Désengagement de l’État, asphyxie budgétaire, complexification de la gouvernance, déni de leur autonomie… L’exécutif ne cesse de fragiliser les départements, affirme le président socialiste de la Nièvre, Fabien Bazin, dans cette tribune publiée dans Le Monde.
Un gouvernement qui aime tellement la France des territoires qu’il la condamne à bas bruit ? Une série de signaux faibles atteste ce « je t’aime, moi non plus » jacobin : asphyxie budgétaire, comme le constatait en juin le président de l’Observatoire des finances et de la gestion publique locales [André Laignel, également vice-président de l’Association des maires de France] ; revenu de solidarité active bientôt conditionné à une quinzaine d’heures d’activité par semaine, selon le projet de loi « plein-emploi » ; financiarisation du logement social à travers des partenariats avec des investisseurs ; serpent de mer du projet de création d’un conseiller territorial, siégeant à la fois au Conseil départemental et au Conseil régional… Qui veut noyer son chien… Mais quels symptômes de la rage rongeraient donc les départements français au point de justifier de les noyer ?
Rappelons que l’ambition de simplification se traduit par une complexification permanente de la gouvernance des politiques sociales dénoncée en mars par la Cour des comptes, qu’il s’agisse de l’autonomie ou de l’insertion. Redisons aussi que le désengagement de l’État fait évoluer de facto le périmètre des compétences départementales.

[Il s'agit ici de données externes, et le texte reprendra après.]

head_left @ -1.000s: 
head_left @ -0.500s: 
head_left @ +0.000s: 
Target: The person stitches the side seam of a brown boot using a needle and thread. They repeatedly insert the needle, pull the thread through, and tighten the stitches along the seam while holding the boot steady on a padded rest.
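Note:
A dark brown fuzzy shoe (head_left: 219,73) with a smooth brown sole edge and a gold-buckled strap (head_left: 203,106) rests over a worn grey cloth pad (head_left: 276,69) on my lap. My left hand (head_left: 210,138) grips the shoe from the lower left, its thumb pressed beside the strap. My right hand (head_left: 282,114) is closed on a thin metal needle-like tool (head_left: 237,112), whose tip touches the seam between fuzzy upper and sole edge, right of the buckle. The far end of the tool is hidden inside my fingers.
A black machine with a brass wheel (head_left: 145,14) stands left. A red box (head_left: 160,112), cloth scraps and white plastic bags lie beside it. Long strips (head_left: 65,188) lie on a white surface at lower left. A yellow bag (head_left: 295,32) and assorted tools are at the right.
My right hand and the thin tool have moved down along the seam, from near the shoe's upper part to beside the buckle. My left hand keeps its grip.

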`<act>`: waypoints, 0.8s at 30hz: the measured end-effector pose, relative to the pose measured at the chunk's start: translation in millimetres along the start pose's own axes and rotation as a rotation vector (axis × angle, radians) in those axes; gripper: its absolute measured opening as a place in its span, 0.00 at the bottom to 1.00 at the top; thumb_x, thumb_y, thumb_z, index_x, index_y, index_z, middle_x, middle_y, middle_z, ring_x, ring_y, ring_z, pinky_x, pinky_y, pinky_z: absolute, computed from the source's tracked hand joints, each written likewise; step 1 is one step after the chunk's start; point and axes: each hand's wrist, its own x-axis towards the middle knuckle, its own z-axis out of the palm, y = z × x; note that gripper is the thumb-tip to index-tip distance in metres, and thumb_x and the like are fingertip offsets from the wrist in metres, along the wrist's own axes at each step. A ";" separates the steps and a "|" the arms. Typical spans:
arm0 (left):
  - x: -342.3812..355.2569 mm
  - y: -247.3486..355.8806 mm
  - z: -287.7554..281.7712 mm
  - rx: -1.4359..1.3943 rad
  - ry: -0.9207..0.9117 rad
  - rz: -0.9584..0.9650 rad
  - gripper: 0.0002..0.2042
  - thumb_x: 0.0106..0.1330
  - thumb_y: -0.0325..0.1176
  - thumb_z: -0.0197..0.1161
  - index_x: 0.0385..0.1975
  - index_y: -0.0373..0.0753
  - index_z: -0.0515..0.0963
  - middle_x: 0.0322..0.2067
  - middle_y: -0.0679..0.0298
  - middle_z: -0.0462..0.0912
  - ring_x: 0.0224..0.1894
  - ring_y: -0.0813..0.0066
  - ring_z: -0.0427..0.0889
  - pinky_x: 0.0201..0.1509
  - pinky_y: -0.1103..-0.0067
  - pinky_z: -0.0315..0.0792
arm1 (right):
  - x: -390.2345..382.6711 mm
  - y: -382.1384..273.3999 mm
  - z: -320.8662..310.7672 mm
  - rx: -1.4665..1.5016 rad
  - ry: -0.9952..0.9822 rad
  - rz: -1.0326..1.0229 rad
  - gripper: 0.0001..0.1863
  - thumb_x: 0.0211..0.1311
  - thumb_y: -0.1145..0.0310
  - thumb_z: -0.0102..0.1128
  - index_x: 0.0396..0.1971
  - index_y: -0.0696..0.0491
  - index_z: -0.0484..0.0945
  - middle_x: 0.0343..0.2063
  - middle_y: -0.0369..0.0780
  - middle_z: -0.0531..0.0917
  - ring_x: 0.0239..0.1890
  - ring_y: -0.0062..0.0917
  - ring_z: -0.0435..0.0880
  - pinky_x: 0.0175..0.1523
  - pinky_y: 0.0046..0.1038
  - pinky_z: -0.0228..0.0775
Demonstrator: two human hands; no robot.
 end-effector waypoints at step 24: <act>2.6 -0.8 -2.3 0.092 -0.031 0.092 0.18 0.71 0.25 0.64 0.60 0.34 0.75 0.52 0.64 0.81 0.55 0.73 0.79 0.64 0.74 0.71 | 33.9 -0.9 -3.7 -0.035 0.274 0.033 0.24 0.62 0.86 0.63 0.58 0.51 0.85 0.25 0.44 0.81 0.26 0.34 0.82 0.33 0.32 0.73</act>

Les départements sont d’autant plus incontournables que ce sont leurs politiques qui, selon la formule du professeur de droit public Michel Borgetto, deviennent « le patrimoine de ceux qui n’en ont pas », comme le montre leur implication dans la création de centres de santé ou dans le droit à l’emploi avec l’expérimentation « Territoires zéro chômeur ». Celle-ci, qui a notamment permis à près de 300 Nivernais1 durablement privés d’emploi d’en retrouver un par la création d’une dynamique économique et citoyenne de proximité, semble discrètement enterrée par le gouvernement.
Baisse des subventions
Assiste-t-on là à une communication si bien orchestrée qu’elle passerait sous silence le fait que les départements sont en droit d’exiger le respect d’un principe-clé de leur fonctionnement, consacré par l’article 72 de la Constitution, à savoir la libre administration ? Il est légitime de rappeler que, si notre République est décentralisée, elle n’est pas encadrée. Or, entre les appels à projets et les dépenses additionnelles imposées sans concertation, l’État obère la responsabilité des Conseils départementaux en tant qu’assemblée délibérante.
À l’encadrement des politiques publiques départementales répond la privation de leur autonomie financière par l’action conjuguée de la baisse des subventions, de la suppression progressive des recettes fiscales et de l’augmentation des transferts de charges sans compensation de l’État. Pourrait-on cesser d’affaiblir la légitimité démocratique de l’action départementale par l’asphyxie budgétaire ? Mettra-t-on bientôt au pilori les prétendus « mauvais gestionnaires » qui peinent à répondre aux besoins sociaux pourtant croissants ?
Un déni de l’obscurantisme
Quand les départements sollicitent une augmentation de la dotation d’équipement des territoires ruraux parce que les coûts s’enflamment, les motifs de refus oscillent entre mauvaise gestion et économies budgétaires. Pour les surcoûts pourtant considérables de l’autoroute A77 [reliant l’Île-de-France à la Nièvre], l’État s’applique d’autres règles. Face à l’attrition des moyens ou à la réduction des financements des conseillers numériques par l’État, le département, lui, « gère » et observe le mécontentement des citoyens désemparés.
Sous ces reproches faits aux collectivités locales s’insinue une recentralisation rampante, qui s’assoit totalement sur la capacité des départements à mettre en œuvre des politiques publiques de proximité fondées sur des besoins avérés et exprimés par les citoyens. Une recentralisation qui, avançant à rebours des aspirations citoyennes et de la démocratie, révèle une absurdité, un véritable déni face au danger de voir notre pays sombrer dans un obscurantisme nourri de déconsidération.
Pourquoi ne pas renouer plutôt avec la confiance envers les collectivités locales, premières de cordée du service public ? Redonnons-nous les moyens de raconter la belle histoire des départements, celle de territoires d’innovations, de citoyenneté, de solidarité. Celle du cœur battant de la France. Dont la seule « rage » est de défendre, coûte que coûte, le droit au bonheur, l’égalité des chances, des soins et des services partout et pour tous.